- March 13, 1960
- Not Active
The former racing driver Hiroshi Masuoka is one of only two Japanese racers who won the Dakar Rally. Masuoka did that two times in a row, driving the factory-entered Mitsubishi Pajero in 2002 and 2003. He also finished on a podium two times, in 2001 and 2004. In total, Masuoka participated twenty-one times at Dakar Rally, always driving for Mitsubishi.
Masuoka retired from rally-raid racing in 2009, following Mitsubishi's withdrawal from competition. Since then, he had several different duties inside the company. In recent years, he participated few times at the Pikes Peak International Hill Climb with electric Mitsubishi prototypes. He is also involved in various driver trainings organized by Mitsubishi.
Masuoka debuted at Paris - Dakar Rally in 1987
Hiroshi Masuoka was born on March 13, 1960. He started off-road racing in 1979. He debuted at Paris – Dakar Rally in 1987, surprisingly winning two stages during the 20-stage event, driving the Mitsubishi Pajero. At the end of the race, he finished in the 29th place.
In the following years, except in 1989, Masuoka continued to return to the Dakar Rally with Mitsubishi. He finished 10th overall in 1990 but the first big success came in 1994 when he was fifth in the overall classification. For the next ten years, until 2004, Masuoka became the regular Top 10 finisher.
2001 - losing by two minutes to Jutta Kleinschmidt
He was closest to victory in 2001, at the historical event which was marked by the victory of Masuoka's teammate Jutta Kleinschmidt, the first and only win of the female driver at Dakar Rally. Masuka and Kleinschmidt were fighting for the victory until the very last stage. After 6,180 kilometers of special stages, the margin was just two minutes and 39 seconds. After leading for nine of twenty stages, Masuoka lost the lead on the final day.
Maiden Dakar victory for Masuoka in 2002
Hiroshi Masuoka and his navigator Pascal Maimon finally clinched a victory at 2002 edition of Dakar Rally, which started in Arras in northern France. Masuoka took the lead at the sixth stage and remained in front until the end. In total, he won five stages and crossed the finish line with 22-minute advantage over Jutta Kleinschmidt. Kenjiro Shinozuka finished third, to score all-Mitsubishi podium. In a fact, the first eight places were taken by Mitsubishi drivers.

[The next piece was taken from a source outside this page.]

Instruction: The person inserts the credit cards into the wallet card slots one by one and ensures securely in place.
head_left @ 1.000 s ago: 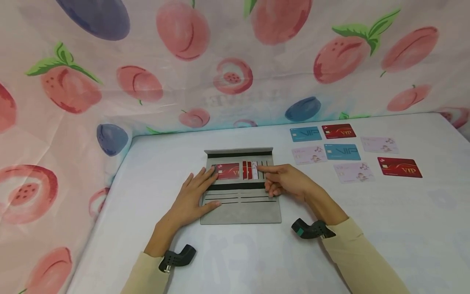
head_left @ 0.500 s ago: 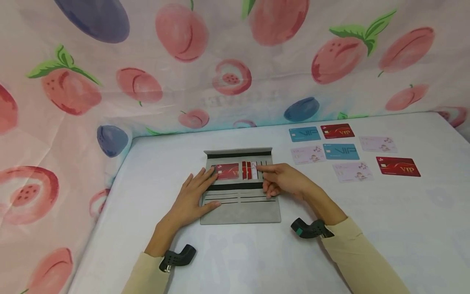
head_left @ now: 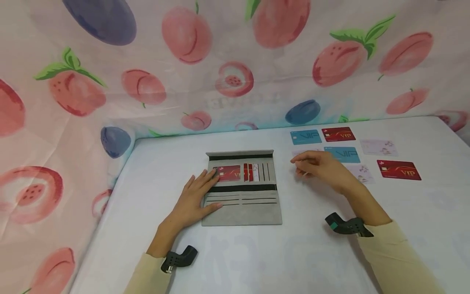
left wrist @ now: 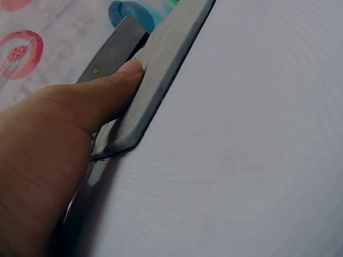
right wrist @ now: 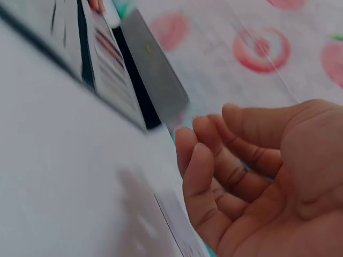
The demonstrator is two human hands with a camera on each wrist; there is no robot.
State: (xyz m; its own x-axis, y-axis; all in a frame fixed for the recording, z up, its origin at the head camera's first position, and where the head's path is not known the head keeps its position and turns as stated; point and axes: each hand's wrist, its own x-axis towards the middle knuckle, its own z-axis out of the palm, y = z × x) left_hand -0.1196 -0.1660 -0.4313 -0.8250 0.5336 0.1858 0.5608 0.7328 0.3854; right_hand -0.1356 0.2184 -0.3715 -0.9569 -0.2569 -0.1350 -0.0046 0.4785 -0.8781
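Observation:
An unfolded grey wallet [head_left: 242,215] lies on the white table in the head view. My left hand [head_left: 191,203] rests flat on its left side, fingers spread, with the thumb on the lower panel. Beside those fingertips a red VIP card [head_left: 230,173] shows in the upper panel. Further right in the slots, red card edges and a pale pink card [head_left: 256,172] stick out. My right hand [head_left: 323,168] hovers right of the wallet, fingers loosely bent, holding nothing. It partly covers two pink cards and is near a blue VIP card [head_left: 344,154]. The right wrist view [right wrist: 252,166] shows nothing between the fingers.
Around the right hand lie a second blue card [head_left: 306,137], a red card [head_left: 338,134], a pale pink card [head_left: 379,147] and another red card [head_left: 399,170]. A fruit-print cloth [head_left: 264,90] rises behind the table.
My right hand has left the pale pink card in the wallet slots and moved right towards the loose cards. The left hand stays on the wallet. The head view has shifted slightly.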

2003 - Peterhansel handed a victory to Masuoka
In 2003, the races started from Marseille. Masuoka was the main driver for Mitsubishi, with Stephane Peterhansel for the first time in a team. Peterhansel was the leading driver for the most of the race, but he lost almost two hours on the penultimate stage, handing the victory to Masuoka. His navigator was German Andreas Schulz.
Retirement after 21 participations at Dakar Rally
Peterhansel clinched his maiden win in a car category a year later (2004), with Masuoka finishing second. The Japanese driver participated in three more events on the African soil, finishing best in the 5th place in 2007. After the Dakar Rally was moved to South America in 2009, Masuoka participated for the last time, failing to reach the finish line.
Driving electric prototypes at Pikes Peak
After retiring from rally-raid racing, Masuoka remained the Mitsubishi employee. He was working for the Public Relations department for a while, but his main duties were always among cars. He was involved in a development of electric cars and then returned to race track in 2012, participating in the Pikes Peak International Hill Climb with electric Mitsubishi MiEV Evolution. He returned to Pikes Peak two more time, with two evolutions of the electric prototype.
Third place overall at 2014 PPIHC
In 2014, Mitsubishi shattered all records for electric vehicles at the event. Greg Tracy was the winner of electric modified class, setting a time of 9:08.188, just four seconds ahead of Mitsubishi's teammate Masuoka in the second place. In the overall classification, they finished second and third, behind Romain Dumas.
Masuoka proved that, at the age 54, he was still fast and competitive against much younger drivers. Although he isn't a regular race car driver, Mitsubishi uses his experience in the various driving trainings and presentations, both on the circuits and off-road tracks.